The panel members contributed to a bipartisan, independent report released on Tuesday that proposes solutions to the country’s most troubling issues, including a flawed tax system. 

According to their findings, a somewhat modest goal of stabilizing the ratio between the national debt and gross domestic product requires $6 trillion in spending cuts or tax increases over the next 10 years, even if all the provisions of the TCJA expire on schedule. 

The report calls for far-reaching tax reform policies including replacing the business interest tax deduction with deductions for wages, investment expenses, and purchases from other firms. 

According to the report, “By not allowing deductions for interest expenses, this reform would put debt and equity financing on equal footing.” The proposed rule change would apply to C corporations, S corporations, partnerships, corporate, and non-corporate businesses. 

The report also calls for eliminating personal income tax for the middle class and replacing it with a value added tax that shows up as sales tax added to goods and services each time value increases. 

Per the report, “The VAT is now used in all other advanced countries.
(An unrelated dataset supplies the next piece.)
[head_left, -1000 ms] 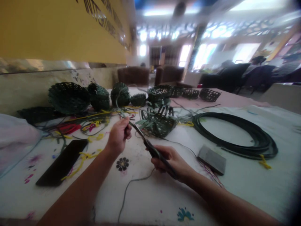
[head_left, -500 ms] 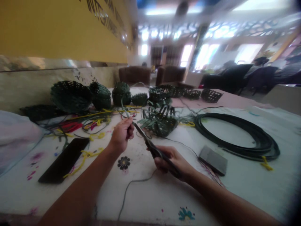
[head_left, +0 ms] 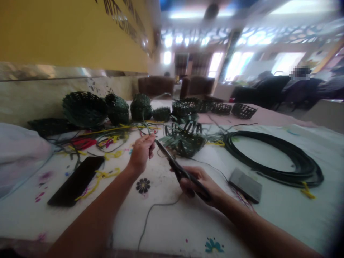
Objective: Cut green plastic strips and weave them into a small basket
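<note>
Pinched between the fingers of my left hand [head_left: 141, 152] is a thin green strip [head_left: 146, 122], its free end rising above the hand. My right hand [head_left: 200, 184] is wrapped round the dark handles of a pair of scissors [head_left: 176, 166]. The scissor blades point up and left, their tips at the strip beside my left fingertips. Whether the blades touch the strip I cannot tell. Just beyond the blades sits a partly woven dark green basket [head_left: 185, 138] with loose strip ends sticking out.
Several finished-looking green baskets [head_left: 84, 109] line the back. A coil of dark strip [head_left: 274, 172] lies right, near a grey box [head_left: 245, 184]. A black phone [head_left: 76, 181], red-handled tool [head_left: 84, 142], yellow ties [head_left: 98, 179] and a plastic bag [head_left: 23, 157] are left. People sit far right.
The whole view has shifted slightly, so things sit a little further right. Both hands keep nearly the same pose, with the scissor tips still by the strip.
</note>
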The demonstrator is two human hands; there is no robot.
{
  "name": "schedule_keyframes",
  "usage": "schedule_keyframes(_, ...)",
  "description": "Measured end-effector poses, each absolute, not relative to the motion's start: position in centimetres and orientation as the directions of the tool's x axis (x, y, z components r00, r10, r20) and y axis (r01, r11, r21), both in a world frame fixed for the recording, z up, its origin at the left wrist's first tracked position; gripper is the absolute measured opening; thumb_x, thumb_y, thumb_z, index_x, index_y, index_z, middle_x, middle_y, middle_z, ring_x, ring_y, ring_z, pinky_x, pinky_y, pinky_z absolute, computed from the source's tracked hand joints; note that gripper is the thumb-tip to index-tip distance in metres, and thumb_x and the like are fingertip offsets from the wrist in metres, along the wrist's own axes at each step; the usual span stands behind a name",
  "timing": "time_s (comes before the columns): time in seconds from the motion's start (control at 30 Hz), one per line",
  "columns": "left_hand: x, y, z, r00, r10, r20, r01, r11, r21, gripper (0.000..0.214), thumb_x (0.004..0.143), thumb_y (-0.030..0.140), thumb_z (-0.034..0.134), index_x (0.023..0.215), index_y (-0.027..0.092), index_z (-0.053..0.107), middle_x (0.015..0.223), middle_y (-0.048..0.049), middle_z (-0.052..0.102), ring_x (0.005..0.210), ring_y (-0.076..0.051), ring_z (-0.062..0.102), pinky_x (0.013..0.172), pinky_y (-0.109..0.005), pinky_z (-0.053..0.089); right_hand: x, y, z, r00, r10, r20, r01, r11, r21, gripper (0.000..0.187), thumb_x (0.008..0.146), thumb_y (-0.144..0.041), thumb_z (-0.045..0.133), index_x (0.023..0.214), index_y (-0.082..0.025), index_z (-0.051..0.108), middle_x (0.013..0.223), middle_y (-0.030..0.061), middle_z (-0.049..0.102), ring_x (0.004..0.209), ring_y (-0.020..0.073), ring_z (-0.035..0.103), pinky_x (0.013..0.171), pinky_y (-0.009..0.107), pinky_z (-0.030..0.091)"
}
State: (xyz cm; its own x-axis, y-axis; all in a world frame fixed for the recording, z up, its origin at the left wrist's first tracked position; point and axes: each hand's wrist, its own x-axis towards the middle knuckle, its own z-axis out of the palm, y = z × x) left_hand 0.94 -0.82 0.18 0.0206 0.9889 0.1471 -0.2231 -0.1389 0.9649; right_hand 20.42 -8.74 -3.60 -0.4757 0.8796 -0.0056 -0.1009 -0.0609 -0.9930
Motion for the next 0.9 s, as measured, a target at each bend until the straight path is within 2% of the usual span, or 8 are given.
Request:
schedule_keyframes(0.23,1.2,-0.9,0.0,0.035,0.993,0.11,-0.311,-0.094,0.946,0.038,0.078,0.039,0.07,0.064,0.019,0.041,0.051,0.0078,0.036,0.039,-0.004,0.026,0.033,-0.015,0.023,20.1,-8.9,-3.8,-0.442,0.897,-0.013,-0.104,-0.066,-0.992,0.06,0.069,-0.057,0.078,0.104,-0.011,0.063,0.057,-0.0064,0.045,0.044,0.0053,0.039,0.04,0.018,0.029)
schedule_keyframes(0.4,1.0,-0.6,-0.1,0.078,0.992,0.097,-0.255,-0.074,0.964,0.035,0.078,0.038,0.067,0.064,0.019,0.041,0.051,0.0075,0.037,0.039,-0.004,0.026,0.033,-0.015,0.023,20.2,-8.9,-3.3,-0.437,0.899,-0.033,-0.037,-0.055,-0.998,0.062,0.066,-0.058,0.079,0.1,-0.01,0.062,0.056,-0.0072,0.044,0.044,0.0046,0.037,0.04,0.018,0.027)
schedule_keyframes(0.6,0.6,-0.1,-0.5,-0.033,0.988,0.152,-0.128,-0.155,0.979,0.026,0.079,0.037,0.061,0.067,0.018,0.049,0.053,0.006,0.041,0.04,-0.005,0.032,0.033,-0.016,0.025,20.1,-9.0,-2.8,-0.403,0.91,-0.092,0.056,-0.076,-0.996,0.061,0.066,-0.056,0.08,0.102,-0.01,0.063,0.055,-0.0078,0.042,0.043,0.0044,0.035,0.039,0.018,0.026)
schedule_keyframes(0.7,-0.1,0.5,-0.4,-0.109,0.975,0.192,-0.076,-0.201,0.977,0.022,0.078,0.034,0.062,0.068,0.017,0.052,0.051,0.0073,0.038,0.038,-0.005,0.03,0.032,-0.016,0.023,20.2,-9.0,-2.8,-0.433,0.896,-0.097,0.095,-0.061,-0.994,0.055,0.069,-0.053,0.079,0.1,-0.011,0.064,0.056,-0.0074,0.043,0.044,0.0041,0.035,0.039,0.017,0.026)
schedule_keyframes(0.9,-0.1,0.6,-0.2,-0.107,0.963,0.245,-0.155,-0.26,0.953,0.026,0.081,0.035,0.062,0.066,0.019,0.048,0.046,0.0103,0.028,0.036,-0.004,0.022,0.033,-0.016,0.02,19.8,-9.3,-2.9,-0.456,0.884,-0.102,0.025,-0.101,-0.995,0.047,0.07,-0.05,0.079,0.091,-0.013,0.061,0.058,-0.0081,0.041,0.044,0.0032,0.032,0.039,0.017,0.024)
In our version, the tax would exclude few goods and services and would be very broad-based.”    

Summoning the political will required for major tax reform is currently an unknown quantity along with the possibility of tapping seemingly low hanging fruit of boosting revenues through better enforcement.  
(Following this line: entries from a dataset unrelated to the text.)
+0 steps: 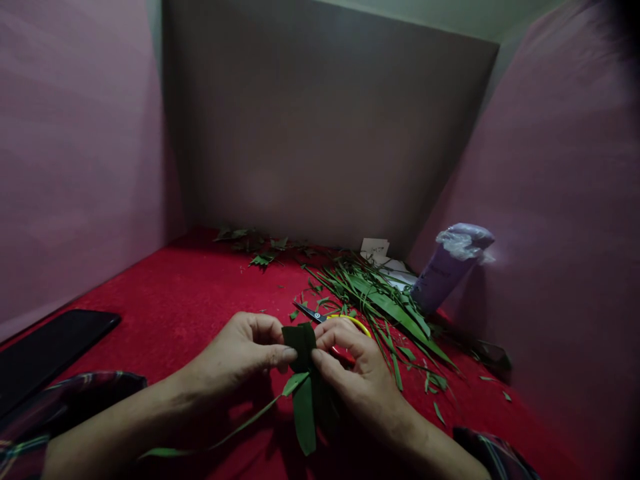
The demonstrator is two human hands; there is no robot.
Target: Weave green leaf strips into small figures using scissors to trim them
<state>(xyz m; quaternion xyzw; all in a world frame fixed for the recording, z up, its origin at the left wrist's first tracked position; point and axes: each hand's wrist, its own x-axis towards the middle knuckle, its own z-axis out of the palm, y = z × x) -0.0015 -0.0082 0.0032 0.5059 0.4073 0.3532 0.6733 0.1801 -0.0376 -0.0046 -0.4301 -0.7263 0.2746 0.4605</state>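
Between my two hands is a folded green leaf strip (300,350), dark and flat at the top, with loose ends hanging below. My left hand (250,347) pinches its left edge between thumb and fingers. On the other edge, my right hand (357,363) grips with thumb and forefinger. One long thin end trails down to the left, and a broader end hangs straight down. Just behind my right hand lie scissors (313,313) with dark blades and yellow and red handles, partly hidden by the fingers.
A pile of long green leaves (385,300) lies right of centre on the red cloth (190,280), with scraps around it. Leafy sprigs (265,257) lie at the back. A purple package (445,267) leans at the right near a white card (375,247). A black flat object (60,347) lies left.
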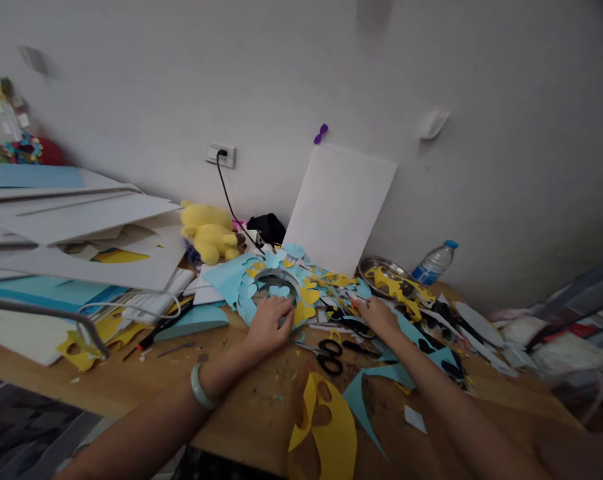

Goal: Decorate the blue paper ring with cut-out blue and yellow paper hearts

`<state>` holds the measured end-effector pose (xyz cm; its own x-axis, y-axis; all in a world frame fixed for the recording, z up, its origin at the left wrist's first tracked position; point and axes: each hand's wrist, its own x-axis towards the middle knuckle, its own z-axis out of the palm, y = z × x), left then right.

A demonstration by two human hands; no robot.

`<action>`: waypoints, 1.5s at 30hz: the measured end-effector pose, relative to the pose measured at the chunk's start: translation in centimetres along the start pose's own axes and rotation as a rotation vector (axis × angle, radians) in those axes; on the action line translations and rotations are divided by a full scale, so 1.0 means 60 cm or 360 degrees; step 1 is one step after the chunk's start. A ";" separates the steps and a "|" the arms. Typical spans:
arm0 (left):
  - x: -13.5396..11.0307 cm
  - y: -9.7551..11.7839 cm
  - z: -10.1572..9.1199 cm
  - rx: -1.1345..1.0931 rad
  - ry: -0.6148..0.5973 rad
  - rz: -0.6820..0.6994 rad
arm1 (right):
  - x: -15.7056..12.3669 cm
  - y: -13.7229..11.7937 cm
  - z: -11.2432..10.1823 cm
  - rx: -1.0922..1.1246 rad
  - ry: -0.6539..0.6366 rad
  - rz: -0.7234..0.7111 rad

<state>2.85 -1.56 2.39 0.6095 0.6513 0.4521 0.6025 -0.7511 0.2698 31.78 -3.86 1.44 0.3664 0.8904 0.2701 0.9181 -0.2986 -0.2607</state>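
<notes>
Spreading across the left end of the wooden table (261,407), a heap of white boards (76,217) gives way to a yellow plush toy (212,239) by the wall. Next comes the paper ring (248,293), dressed in blue and yellow cut-outs, lying mid-table. Being round, it points no particular way and has no true long axis, though from here it looks broadest left to right, its opening turned upward. The left hand (270,325) is clearly the nearer one, its curled fingers over the ring's near edge, so the ring lies just beyond them and leftward; I can't tell whether they grip anything. Between the hands rest the black-handled scissors (330,355), their blades aimed leftward. Farther right, the right hand (380,317) reaches among paper scraps (338,279), its fingers close together near an orange bit (354,303); whether they pinch it I can't say. From there the ring lies off to the left, apart, with scraps between. Beyond stand a metal bowl (365,268) and a tilted bottle (434,264).
</notes>
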 end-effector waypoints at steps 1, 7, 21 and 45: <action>0.003 0.000 -0.003 0.0018 -0.0004 -0.0040 | -0.005 -0.010 -0.005 -0.0008 0.0065 -0.0083; 0.015 -0.004 -0.014 0.0063 -0.0070 -0.0186 | -0.057 -0.107 -0.038 0.0093 0.0222 -0.0949; 0.013 -0.001 -0.008 -0.0013 -0.0197 -0.0171 | -0.117 -0.187 -0.017 0.0032 0.0447 -0.1517; 0.006 -0.001 -0.023 0.0063 0.0031 -0.0069 | -0.116 -0.176 0.019 -0.0175 0.0282 -0.1546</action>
<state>2.31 -1.44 3.72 0.5724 0.6805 0.4576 0.6482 -0.7172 0.2558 19.34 -6.49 1.25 -0.5432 0.7039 0.4577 0.8372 0.4950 0.2323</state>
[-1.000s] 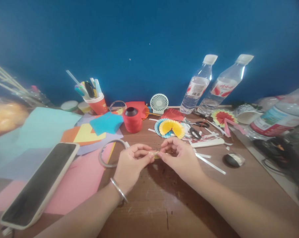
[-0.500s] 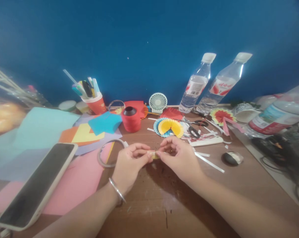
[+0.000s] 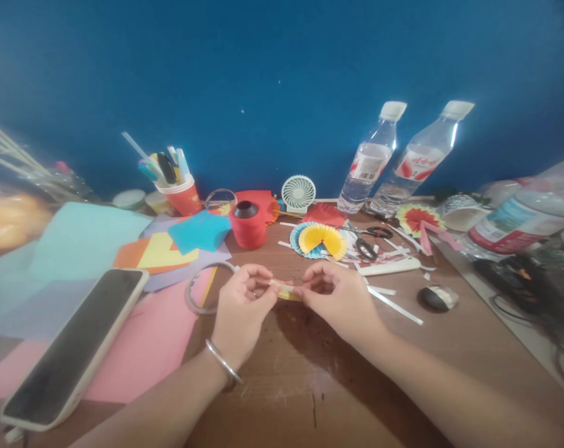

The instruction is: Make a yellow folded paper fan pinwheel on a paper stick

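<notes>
A small yellow paper strip (image 3: pixel 289 294) is pinched between my two hands, just above the brown table (image 3: pixel 272 398). My left hand (image 3: pixel 244 305) grips its left end between thumb and fingers; a silver bangle (image 3: pixel 223 361) circles that wrist. Its right end sits in the closed thumb and fingers of my right hand (image 3: pixel 340 298). Both ends of the strip are hidden by the fingertips. Beyond the hands lies a pleated yellow and blue paper fan (image 3: pixel 320 241). A roll of tape (image 3: pixel 188 292) is partly behind my left hand.
Left are a phone (image 3: pixel 76 348) and coloured paper sheets (image 3: pixel 151 348). A red thread spool (image 3: pixel 248 229), a pen cup (image 3: pixel 183 196) and a small fan (image 3: pixel 299 194) stand behind. Right are scissors (image 3: pixel 366 249), a white cutter (image 3: pixel 389 266), a mouse-like object (image 3: pixel 437 298) and water bottles (image 3: pixel 368 165).
My left hand has shifted slightly left, away from the right hand, so more of the yellow strip shows between the fingers. The right hand has barely moved.
</notes>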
“I think for any bipartisan commission that’s thinking about raising more revenue by closing a tax gap, funding the IRS should be an absolute, required part of any grand bargain,” said Bernstein. “Underfunding the IRS is really just a shadow tax cut for wealthy tax evaders.” 

The cap on the SALT tax deduction remains a viable bargaining chip in the upcoming negotiations. A report issued by the Committee for a Responsible Federal Budget on Tuesday, presents six possible options and their budgetary implications for tinkering with the current $10,000 deduction cap. 

According to the Committee, applying the SALT cap to corporate income taxes produced the biggest bang by reducing the deficit by $300 billion. Disallowing the business deduction for state and local payroll taxes would save $40 billion.  

Avoiding tax reform while extending the TCJA prolongs making hard decisions in Congress. The ever-spiraling national debt may force the lawmaker’s hand.  

“I’m asked all the time, when will fiscal responsibility become something that policymakers have to deal with?” said Ben Harris, the vice president and director of the Economic Studies Program at Brookings. 

“The answer is when bond markets decide it’s time and that could happen really quickly. That could happen over the course of a few weeks, over a few months. If you see Treasury rates spike by 100, 200 basis points it’s important to have plans in place if, and I think when, that happens.